Directions: Write out the entries below exactly as they stand. Skip every image.
--*--
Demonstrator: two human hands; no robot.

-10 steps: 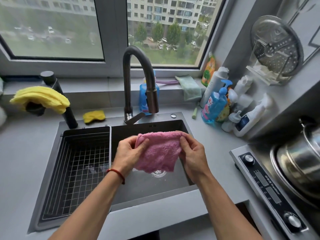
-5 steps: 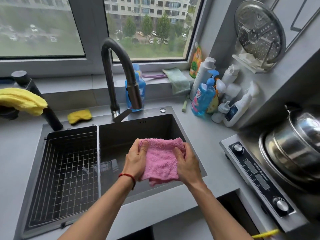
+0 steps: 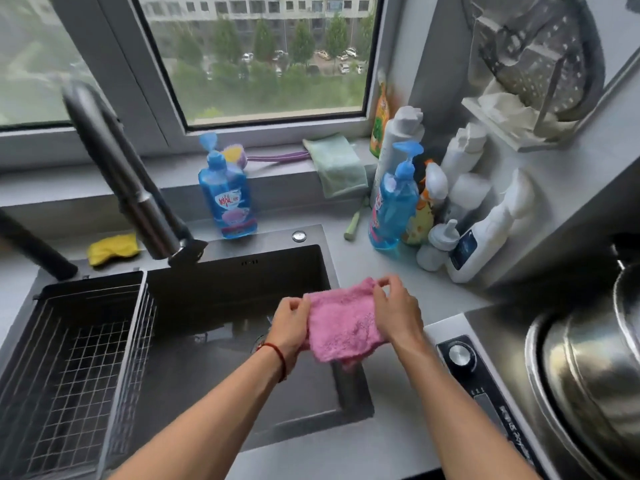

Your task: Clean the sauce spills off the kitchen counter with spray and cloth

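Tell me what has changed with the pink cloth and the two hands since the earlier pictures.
The fluffy pink cloth, gripped by the left hand and right hand, has moved right, from above the dark sink's middle to its right rim, near the grey counter. Neither hand let go. The bottles and yellow sponge stayed.

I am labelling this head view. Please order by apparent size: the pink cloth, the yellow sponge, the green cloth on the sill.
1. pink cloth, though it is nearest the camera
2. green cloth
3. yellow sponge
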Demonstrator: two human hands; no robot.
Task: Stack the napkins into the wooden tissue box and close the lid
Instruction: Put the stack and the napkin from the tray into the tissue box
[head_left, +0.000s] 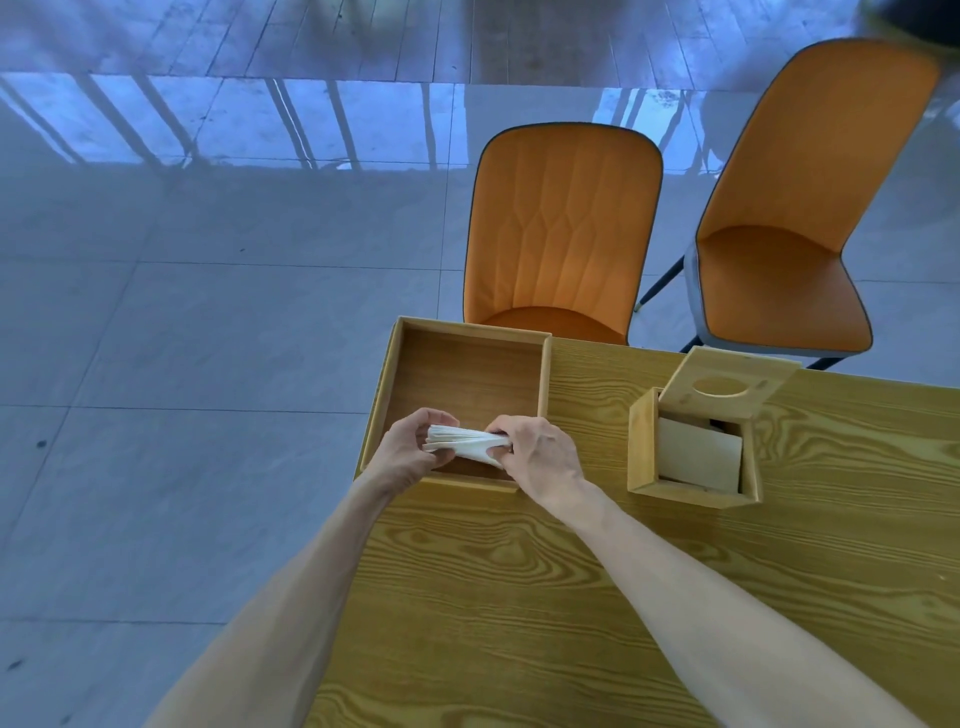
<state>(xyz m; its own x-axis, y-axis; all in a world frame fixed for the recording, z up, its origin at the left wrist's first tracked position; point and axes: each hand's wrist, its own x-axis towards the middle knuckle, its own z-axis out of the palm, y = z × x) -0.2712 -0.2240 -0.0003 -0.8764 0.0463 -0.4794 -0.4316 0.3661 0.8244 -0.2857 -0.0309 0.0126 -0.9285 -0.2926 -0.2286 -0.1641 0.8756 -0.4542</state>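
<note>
A small stack of white napkins (462, 441) is held between both hands over the near part of a shallow wooden tray (543, 374). My left hand (413, 447) grips the stack's left end and my right hand (540, 452) pinches its right end. To the right stands the wooden tissue box (641, 447), its lid (727, 384) with a round hole tilted open at the back. Some pale napkins (698, 460) lie inside the box.
Tray and box sit on a wood-grain table (571, 597) whose left edge runs just beside the tray. Two orange chairs (561, 228) (789, 218) stand beyond the table's far edge on a glossy tiled floor (182, 312).
</note>
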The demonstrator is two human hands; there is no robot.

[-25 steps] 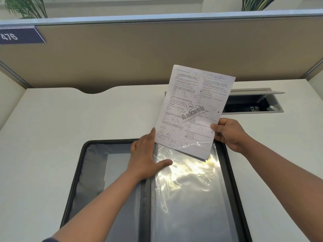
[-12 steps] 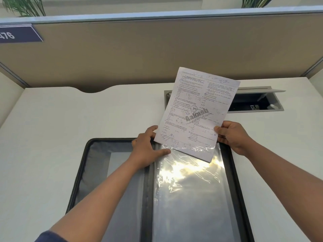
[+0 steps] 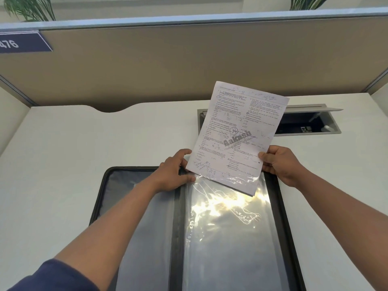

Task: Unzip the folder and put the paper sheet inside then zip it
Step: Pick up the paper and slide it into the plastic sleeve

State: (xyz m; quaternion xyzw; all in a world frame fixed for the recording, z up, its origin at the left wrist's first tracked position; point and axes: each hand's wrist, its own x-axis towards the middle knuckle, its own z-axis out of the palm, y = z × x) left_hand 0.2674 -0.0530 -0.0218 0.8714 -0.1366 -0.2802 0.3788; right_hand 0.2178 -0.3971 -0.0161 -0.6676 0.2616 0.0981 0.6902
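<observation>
A black zip folder (image 3: pixel 138 206) lies open flat on the white desk, near edge out of frame. Its right half holds a shiny clear plastic sleeve (image 3: pixel 226 227). A printed paper sheet (image 3: pixel 237 133) stands tilted above the sleeve's top edge, its lower edge tucked under the plastic. My right hand (image 3: pixel 277 162) pinches the sheet's lower right edge. My left hand (image 3: pixel 174 171) rests at the folder's spine, thumb on the sleeve's top left corner, fingers beside the sheet's lower left corner.
The white desk (image 3: pixel 84 148) ends at a tan partition (image 3: pixel 168 64) with a blue number plate (image 3: pixel 21 42). An open cable hatch (image 3: pixel 308 122) sits in the desk behind the sheet, at the back right. Plants show above the partition.
The sheet has shifted slightly right and turned a bit more upright, with its lower edge under the sleeve. My left hand has slid up from flat on the sleeve to its top corner.
</observation>
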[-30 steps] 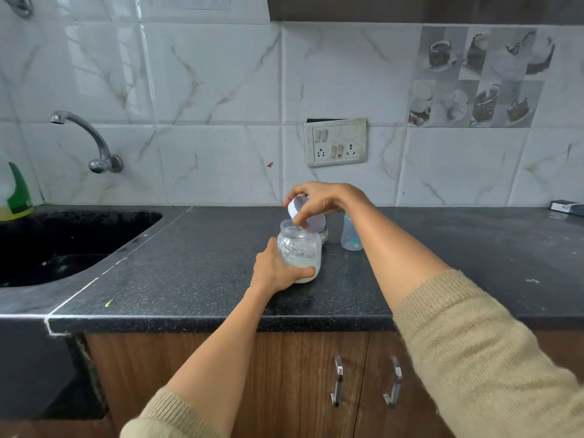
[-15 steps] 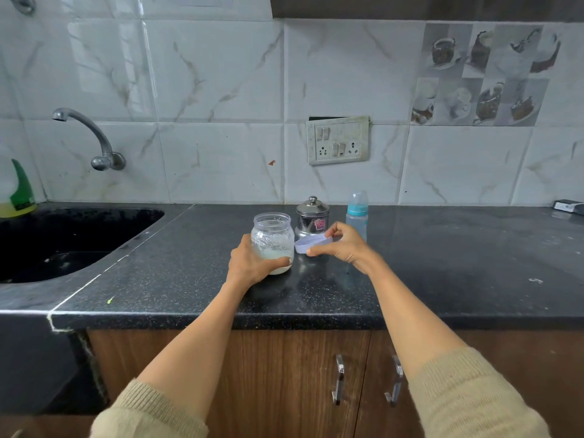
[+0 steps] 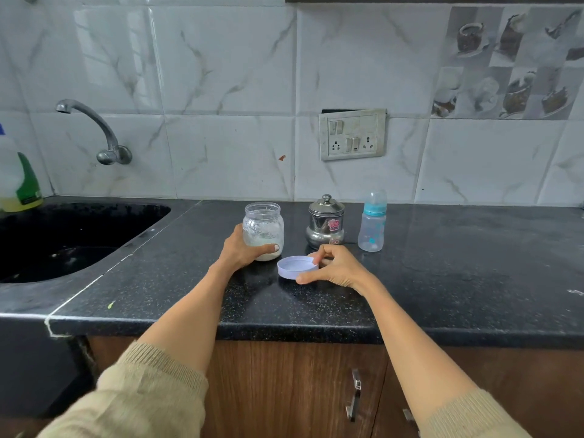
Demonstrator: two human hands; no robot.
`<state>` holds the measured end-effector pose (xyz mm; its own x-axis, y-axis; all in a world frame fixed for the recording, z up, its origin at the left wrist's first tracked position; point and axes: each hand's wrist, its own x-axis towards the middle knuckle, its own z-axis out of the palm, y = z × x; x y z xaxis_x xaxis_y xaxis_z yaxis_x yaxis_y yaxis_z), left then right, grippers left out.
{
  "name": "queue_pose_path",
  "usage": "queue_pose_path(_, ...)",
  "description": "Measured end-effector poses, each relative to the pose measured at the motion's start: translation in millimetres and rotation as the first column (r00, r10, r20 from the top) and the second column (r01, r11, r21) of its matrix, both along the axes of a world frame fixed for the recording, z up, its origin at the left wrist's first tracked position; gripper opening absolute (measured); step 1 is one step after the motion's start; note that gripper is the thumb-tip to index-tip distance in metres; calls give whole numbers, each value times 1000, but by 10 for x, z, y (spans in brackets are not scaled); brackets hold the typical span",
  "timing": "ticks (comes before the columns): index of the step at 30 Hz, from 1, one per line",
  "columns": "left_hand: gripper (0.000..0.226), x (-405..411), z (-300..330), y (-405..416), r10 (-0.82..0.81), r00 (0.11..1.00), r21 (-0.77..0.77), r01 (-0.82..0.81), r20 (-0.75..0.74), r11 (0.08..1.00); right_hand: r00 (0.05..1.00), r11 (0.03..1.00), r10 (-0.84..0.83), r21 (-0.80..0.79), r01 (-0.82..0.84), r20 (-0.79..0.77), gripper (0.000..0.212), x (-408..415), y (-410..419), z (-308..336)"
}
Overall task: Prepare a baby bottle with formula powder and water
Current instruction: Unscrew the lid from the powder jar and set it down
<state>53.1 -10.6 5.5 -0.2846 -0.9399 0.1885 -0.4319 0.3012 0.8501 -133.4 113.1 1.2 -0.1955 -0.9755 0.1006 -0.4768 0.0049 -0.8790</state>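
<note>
A clear jar with white powder at its bottom stands open on the black counter. My left hand grips the jar from its left side, thumb across the front. The jar's pale lilac lid lies upside down on the counter just right of the jar. My right hand holds the lid's right edge between thumb and fingers. A baby bottle with a teal collar and clear cap stands upright behind my right hand, apart from it.
A lidded steel canister stands between jar and bottle. A black sink with a wall tap lies to the left, a green-labelled detergent bottle at its corner. A switch panel is on the tiles.
My right hand lifted the lid off the jar, carried it down to the right and set it upside down on the counter. My left hand kept hold of the jar.
</note>
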Motion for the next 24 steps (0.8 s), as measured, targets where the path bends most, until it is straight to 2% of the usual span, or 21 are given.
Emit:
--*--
Answer to this task:
Demonstrator: two human hands; no robot.

-10 steps: 
-5 steps: 
+0 steps: 

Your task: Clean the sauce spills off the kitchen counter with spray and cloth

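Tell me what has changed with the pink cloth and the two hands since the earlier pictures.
The fluffy pink cloth, gripped by the left hand and right hand, has moved right, from above the dark sink's middle to its right rim, near the grey counter. Neither hand let go. The bottles and yellow sponge stayed.

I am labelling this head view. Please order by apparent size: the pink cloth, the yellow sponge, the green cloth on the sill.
1. pink cloth, though it is nearest the camera
2. green cloth
3. yellow sponge
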Demonstrator: two human hands; no robot.
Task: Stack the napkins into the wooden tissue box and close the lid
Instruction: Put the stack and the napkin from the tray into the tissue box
[head_left, +0.000s] 
<state>(xyz m; its own x-axis, y-axis; all in a world frame fixed for the recording, z up, its origin at the left wrist's first tracked position; point and axes: each hand's wrist, its own x-axis towards the middle knuckle, its own z-axis out of the palm, y = z × x) -0.2712 -0.2240 -0.0003 -0.8764 0.0463 -0.4794 -0.4316 0.3661 0.8244 -0.2857 -0.0309 0.0126 -0.9285 -0.2926 -0.2286 -0.1641 0.8756 -0.4542</state>
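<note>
A small stack of white napkins (462, 441) is held between both hands over the near part of a shallow wooden tray (543, 374). My left hand (413, 447) grips the stack's left end and my right hand (540, 452) pinches its right end. To the right stands the wooden tissue box (641, 447), its lid (727, 384) with a round hole tilted open at the back. Some pale napkins (698, 460) lie inside the box.
Tray and box sit on a wood-grain table (571, 597) whose left edge runs just beside the tray. Two orange chairs (561, 228) (789, 218) stand beyond the table's far edge on a glossy tiled floor (182, 312).
</note>
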The demonstrator is two human hands; there is no robot.

[-25 steps] 
[-12 steps] 
[+0 steps] 

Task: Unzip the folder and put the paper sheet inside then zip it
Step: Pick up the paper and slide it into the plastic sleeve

State: (xyz m; quaternion xyzw; all in a world frame fixed for the recording, z up, its origin at the left wrist's first tracked position; point and axes: each hand's wrist, its own x-axis towards the middle knuckle, its own z-axis out of the palm, y = z × x) left_hand 0.2674 -0.0530 -0.0218 0.8714 -0.1366 -0.2802 0.3788; right_hand 0.2178 -0.3971 -0.0161 -0.6676 0.2616 0.0981 0.6902
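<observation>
A black zip folder (image 3: pixel 138 206) lies open flat on the white desk, near edge out of frame. Its right half holds a shiny clear plastic sleeve (image 3: pixel 226 227). A printed paper sheet (image 3: pixel 237 133) stands tilted above the sleeve's top edge, its lower edge tucked under the plastic. My right hand (image 3: pixel 277 162) pinches the sheet's lower right edge. My left hand (image 3: pixel 174 171) rests at the folder's spine, thumb on the sleeve's top left corner, fingers beside the sheet's lower left corner.
The white desk (image 3: pixel 84 148) ends at a tan partition (image 3: pixel 168 64) with a blue number plate (image 3: pixel 21 42). An open cable hatch (image 3: pixel 308 122) sits in the desk behind the sheet, at the back right. Plants show above the partition.
The sheet has shifted slightly right and turned a bit more upright, with its lower edge under the sleeve. My left hand has slid up from flat on the sleeve to its top corner.
</observation>
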[-30 steps] 
[-15 steps] 
[+0 steps] 
Demonstrator: two human hands; no robot.
`<state>` holds the measured end-effector pose (xyz mm; its own x-axis, y-axis; all in a world frame fixed for the recording, z up, its origin at the left wrist's first tracked position; point and axes: each hand's wrist, its own x-axis towards the middle knuckle, its own z-axis out of the palm, y = z × x; x y z xaxis_x xaxis_y xaxis_z yaxis_x yaxis_y yaxis_z), left then right, grippers left out.
{
  "name": "queue_pose_path",
  "usage": "queue_pose_path(_, ...)",
  "description": "Measured end-effector poses, each relative to the pose measured at the motion's start: translation in millimetres and rotation as the first column (r00, r10, r20 from the top) and the second column (r01, r11, r21) of its matrix, both along the axes of a world frame fixed for the recording, z up, its origin at the left wrist's first tracked position; gripper opening absolute (measured); step 1 is one step after the motion's start; note that gripper is the thumb-tip to index-tip distance in metres; calls give whole numbers, each value times 1000, but by 10 for x, z, y (spans in brackets are not scaled); brackets hold the typical span",
  "timing": "ticks (comes before the columns): index of the step at 30 Hz, from 1, one per line",
  "columns": "left_hand: gripper (0.000..0.226), x (-405..411), z (-300..330), y (-405..416), r10 (-0.82..0.81), r00 (0.11..1.00), r21 (-0.77..0.77), r01 (-0.82..0.81), r20 (-0.75..0.74), r11 (0.08..1.00); right_hand: r00 (0.05..1.00), r11 (0.03..1.00), r10 (-0.84..0.83), r21 (-0.80..0.79), r01 (-0.82..0.84), r20 (-0.79..0.77), gripper (0.000..0.212), x (-408..415), y (-410..419), z (-308..336)"
}
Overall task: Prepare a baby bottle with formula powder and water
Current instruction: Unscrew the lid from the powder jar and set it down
<state>53.1 -10.6 5.5 -0.2846 -0.9399 0.1885 -0.4319 0.3012 0.8501 -133.4 113.1 1.2 -0.1955 -0.9755 0.1006 -0.4768 0.0049 -0.8790</state>
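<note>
A clear jar with white powder at its bottom stands open on the black counter. My left hand grips the jar from its left side, thumb across the front. The jar's pale lilac lid lies upside down on the counter just right of the jar. My right hand holds the lid's right edge between thumb and fingers. A baby bottle with a teal collar and clear cap stands upright behind my right hand, apart from it.
A lidded steel canister stands between jar and bottle. A black sink with a wall tap lies to the left, a green-labelled detergent bottle at its corner. A switch panel is on the tiles.
My right hand lifted the lid off the jar, carried it down to the right and set it upside down on the counter. My left hand kept hold of the jar.
</note>
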Motion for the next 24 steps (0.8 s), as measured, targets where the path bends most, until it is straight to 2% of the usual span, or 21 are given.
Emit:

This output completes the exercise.